> INSTRUCTIONS TO FOLLOW
Those lines of the material below that fall between its first line and the line with "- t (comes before", both included, are to be repeated exactly.

> MATERIAL FOR THE TASK
________________________

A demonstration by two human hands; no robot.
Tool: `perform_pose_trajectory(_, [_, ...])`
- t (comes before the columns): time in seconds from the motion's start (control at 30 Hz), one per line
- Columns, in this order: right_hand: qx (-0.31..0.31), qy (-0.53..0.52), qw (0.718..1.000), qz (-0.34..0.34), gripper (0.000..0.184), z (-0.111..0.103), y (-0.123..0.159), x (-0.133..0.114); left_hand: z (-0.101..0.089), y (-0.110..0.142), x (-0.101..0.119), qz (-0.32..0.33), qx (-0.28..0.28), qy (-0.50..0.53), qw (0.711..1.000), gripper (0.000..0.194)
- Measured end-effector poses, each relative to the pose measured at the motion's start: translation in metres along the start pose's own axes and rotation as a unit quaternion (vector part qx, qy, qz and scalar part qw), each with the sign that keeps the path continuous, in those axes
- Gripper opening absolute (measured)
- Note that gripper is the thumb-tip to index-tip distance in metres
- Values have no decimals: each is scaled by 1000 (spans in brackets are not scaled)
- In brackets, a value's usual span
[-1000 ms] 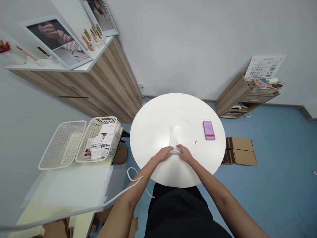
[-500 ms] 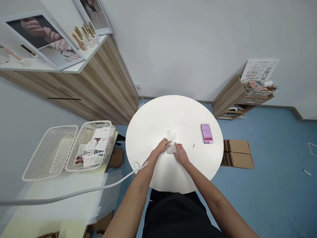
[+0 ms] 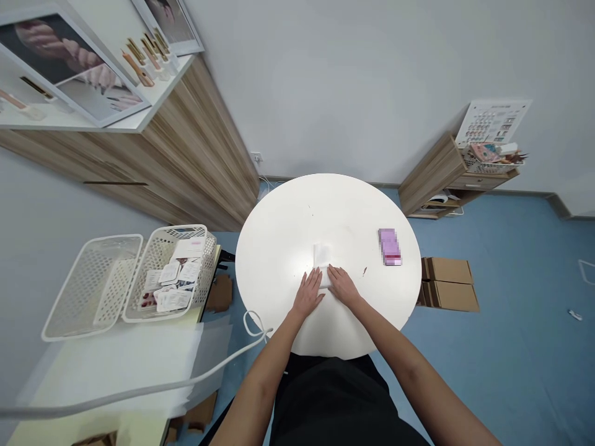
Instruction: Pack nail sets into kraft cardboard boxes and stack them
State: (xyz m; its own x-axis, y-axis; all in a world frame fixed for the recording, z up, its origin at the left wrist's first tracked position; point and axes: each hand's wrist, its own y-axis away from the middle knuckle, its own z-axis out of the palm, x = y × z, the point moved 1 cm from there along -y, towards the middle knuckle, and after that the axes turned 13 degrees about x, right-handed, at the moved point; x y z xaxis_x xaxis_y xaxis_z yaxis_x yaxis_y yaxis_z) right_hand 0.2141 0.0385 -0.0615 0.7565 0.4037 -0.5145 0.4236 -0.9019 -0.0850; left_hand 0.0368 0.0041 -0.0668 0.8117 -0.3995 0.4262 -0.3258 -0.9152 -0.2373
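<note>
**A:** Hands?

**B:** Both bare, palms down, fingers spread, nothing gripped. L hand (image 3: 307, 295) lies flat on the tbl, right by the bag's near end. R hand (image 3: 344, 288) rests its fingertips (image 3: 331, 271) on that end.

**A:** Which bag, where?

**B:** Translucent plastic bag (image 3: 321, 257), lying flat near the middle of the round white table (image 3: 297, 210), near end between the hands.

**A:** Else on tbl?

**B:** Pink box (image 3: 389, 246), pixelated, twd R edge, well apart from the hands.

**A:** Around tbl?

**B:** L side: two white mesh baskets (image 3: 93, 288) side by side, the nearer-tbl one holding printed cards (image 3: 174, 285). White cable (image 3: 209, 371) runs past L forearm (image 3: 260, 365). Far L: wood cabinet (image 3: 195, 142) w/ framed nail photo (image 3: 60, 62) on top. R side: cardboard boxes (image 3: 446, 285) on blue floor (image 3: 520, 371). Far R: low wood shelf unit (image 3: 432, 176).
</note>
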Motion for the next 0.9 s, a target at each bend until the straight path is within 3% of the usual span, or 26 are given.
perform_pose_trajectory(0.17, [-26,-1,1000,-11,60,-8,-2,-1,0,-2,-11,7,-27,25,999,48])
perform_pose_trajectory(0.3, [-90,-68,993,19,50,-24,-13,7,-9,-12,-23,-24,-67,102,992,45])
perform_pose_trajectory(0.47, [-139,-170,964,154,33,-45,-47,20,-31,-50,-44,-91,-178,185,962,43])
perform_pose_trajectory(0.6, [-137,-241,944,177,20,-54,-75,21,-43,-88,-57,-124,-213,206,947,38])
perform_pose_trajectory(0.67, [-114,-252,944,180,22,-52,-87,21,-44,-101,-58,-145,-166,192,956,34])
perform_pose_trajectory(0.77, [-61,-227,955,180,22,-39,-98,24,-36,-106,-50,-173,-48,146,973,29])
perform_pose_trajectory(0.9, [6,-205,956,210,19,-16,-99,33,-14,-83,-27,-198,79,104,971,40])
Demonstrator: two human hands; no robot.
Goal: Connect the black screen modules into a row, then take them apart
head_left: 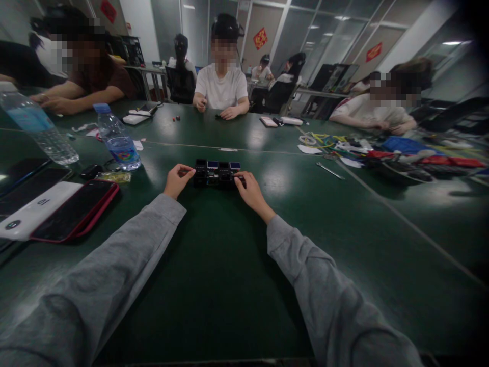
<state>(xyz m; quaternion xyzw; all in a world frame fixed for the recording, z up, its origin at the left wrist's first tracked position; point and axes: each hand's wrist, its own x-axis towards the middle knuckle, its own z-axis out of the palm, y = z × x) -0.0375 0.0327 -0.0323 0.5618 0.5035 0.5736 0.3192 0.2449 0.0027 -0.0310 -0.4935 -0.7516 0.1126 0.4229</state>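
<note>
A small black device (214, 176) lies on the green table, with several small squarish panels along its far side and what look like exposed parts in its middle. I cannot make out its exact kind. At its left end, the fingertips of my left hand (178, 181) are closed on its edge. My right hand (249, 189) grips the opposite end, thumb and fingers pressed together there. The fingertips partly hide both ends of the device.
Left of my arms are a blue-capped water bottle (116, 140), a larger bottle (40, 127) and several phones (76, 209). A wrench (330, 171) lies right of the device, before a heap of cables and cloth (405, 153). Other people (221, 84) sit around the table.
</note>
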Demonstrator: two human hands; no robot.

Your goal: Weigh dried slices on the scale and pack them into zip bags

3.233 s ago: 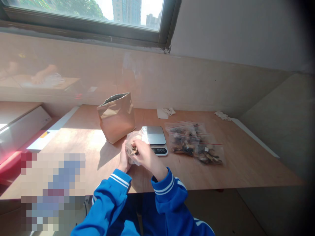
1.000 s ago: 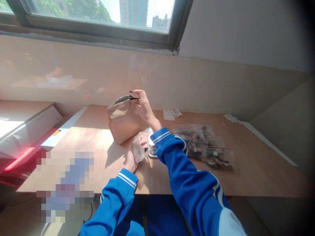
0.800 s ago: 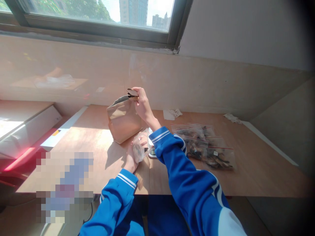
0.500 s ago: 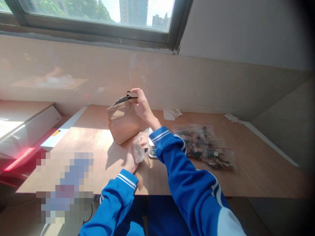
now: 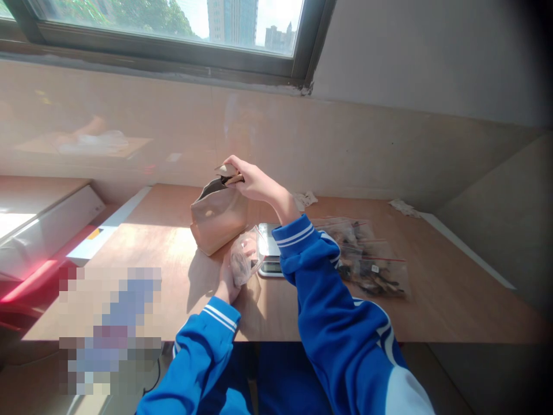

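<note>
A person's right hand (image 5: 254,181) pinched thin dried pieces (image 5: 227,170) at the open mouth of a kraft-paper pouch (image 5: 218,222) while the left hand (image 5: 226,282) gripped a clear plastic bag (image 5: 242,265) beside a digital scale (image 5: 268,248); filled zip-top bags (image 5: 380,278) lay to the right on the wooden table (image 5: 440,294).

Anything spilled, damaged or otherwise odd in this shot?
Around the brown bag and scale, I see no spill. What stands out is a rough, chipped patch at the lower right corner of the window frame, plus blocky pixelation masking part of the lower left.
</note>
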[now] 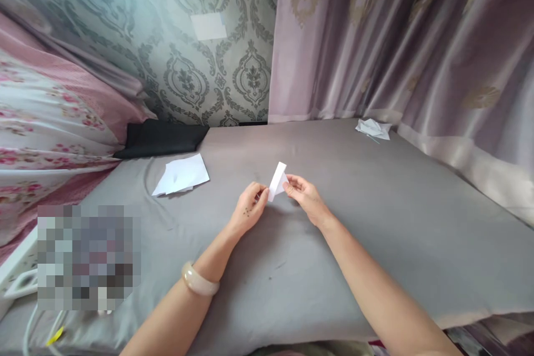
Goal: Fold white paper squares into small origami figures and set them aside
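Note:
Between my two hands is a small folded piece of white paper [277, 181], held up a little above the grey sheet. My left hand [251, 204] pinches its lower left edge between thumb and fingers; a pale bangle [200, 281] circles that wrist. On the right side, my right hand [303, 194] grips the paper with the thumb in front and the fingers behind. The paper shows a long narrow strip and a slanted flap. Fingertips behind the paper are partly hidden.
Several white sheets [181, 174] lie to the left, near a folded black cloth [164, 138]. Folded white papers [373, 128] sit at the far right corner. Curtains [334, 39] hang behind the grey-covered surface [396, 222]. A blurred-out patch and a white cable [31, 328] are at lower left.

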The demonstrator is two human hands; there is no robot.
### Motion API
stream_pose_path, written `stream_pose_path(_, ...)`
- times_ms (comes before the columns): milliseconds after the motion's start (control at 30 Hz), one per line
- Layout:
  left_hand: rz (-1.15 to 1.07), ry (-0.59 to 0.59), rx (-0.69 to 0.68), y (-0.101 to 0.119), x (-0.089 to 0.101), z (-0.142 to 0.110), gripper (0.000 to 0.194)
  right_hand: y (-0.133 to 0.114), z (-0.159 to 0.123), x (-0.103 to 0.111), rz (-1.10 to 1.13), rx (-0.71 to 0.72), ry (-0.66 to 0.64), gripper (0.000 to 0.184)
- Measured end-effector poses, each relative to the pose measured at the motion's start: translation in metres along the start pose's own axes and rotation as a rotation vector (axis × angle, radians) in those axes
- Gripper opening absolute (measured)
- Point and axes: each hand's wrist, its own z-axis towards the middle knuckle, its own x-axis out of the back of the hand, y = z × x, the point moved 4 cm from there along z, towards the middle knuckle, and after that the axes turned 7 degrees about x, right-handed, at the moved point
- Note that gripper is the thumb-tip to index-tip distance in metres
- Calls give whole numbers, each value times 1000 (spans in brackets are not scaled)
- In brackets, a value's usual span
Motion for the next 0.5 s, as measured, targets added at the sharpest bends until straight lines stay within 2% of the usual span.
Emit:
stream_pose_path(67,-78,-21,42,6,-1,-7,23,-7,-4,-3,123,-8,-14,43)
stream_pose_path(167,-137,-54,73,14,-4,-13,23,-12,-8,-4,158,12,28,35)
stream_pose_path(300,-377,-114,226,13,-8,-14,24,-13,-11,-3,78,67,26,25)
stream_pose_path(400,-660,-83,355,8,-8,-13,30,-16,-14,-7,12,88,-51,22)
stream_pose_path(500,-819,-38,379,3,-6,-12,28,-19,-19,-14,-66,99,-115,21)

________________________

> COMPLETED EXERCISE
A demonstration by two human hands; no robot.
Tool: `perform_pose_trajectory(_, [_, ...])`
- t (comes before the columns): time in seconds from the motion's start (control at 30 Hz), one per line

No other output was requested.